Congested ferrocenyl polyphosphanes bearing electron-donating or electron-withdrawing phosphanyl groups: Assessment of metallocene conformation from NMR spin couplings and use in palladium-catalyzed chloroarenes activation

Article abstract of DOI:10.1021/ic2015379

The synthesis of novel substituted cyclopentadienyl salts that incorporate both a congested branched alkyl group (tert-butyl, (triphenyl)methyl, or tri(4-tert-butyl)phenylmethyl) and a phosphanyl group is reported.

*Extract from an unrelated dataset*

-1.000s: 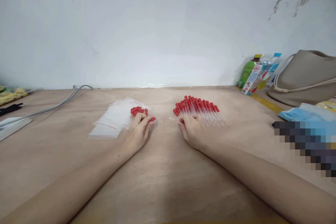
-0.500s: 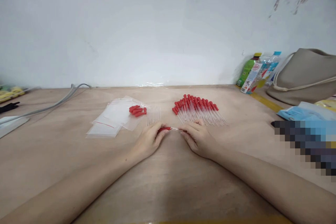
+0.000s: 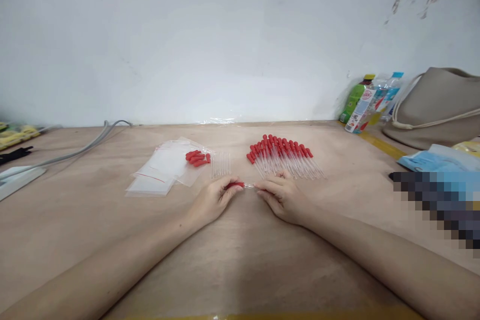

The introduction of either electron-withdrawing or electron-donating substituents (furyl, i-propyl, cyclohexyl, tert-butyl) on P atoms was generally achieved in high yield. The modular synthesis of ferrocenyl polyphosphanes from an assembly of these cyclopentadienyl salts was investigated, leading to the formation of new triphosphanes (denoted as 9-12) and diphosphanes (denoted as 14-16). The resulting phosphanes are not sensitive to air or moisture, even when electron-rich substituents are present. This set of polyphosphanes displays varied conformational features, which are discussed in the light of their multinuclear NMR characterization in solution and of the X-ray solid state structure of the representative triphosphane 1,2-bis(diphenylphosphanyl)- 1′-(diisopropylphosphanyl)-3′-(triphenyl)methyl-4-tert-butyl ferrocene, 11. In particular, the existence of a range of significantly different nonbonded ("through-space", TS) spin-spin coupling constants between heteroannular P atoms, for the triphosphanes of this class, allowed their preferred conformation in solution to be appraised. The study evidences an unanticipated flexibility of the ferrocene platform, despite the presence of very congested tert-butyl and trityl groups. Herein, we show that, contrary to our first belief, the preferred conformation for the backbone of ferrocenyl polyphosphanes can not only depend on the hindrance of the groups decorating the cyclopentadienyl rings but is also a function of the substituents of the phosphanyl groups. The interest of these robust phosphanes as ligands was illustrated in palladium catalysis for the arylation of n-butyl furan with chloroarenes, using direct C-H activation of the heteroaromatic in the presence of low metal/ligand loadings (0.5-1.0 mol %). Thus, 4-chlorobenzonitrile, 4-chloronitrobenzene, 4-chloropropiophenone, and 4-(trifluoromethyl) chlorobenzene were efficiently coupled to n-butyl furan, using Pd(OAc) ₂ associated to the new diphosphane ligands 1,1′- bis(diisopropylphosphanyl)-3,3′-di(triphenyl)methyl ferrocene (15) or 1,1′-bis(dicyclohexylphosphanyl)-3,3′-di(triphenyl)methylferrocene (16), which respectively hold the electron-rich -Pi-Pr₂ and -PCy ₂ groups.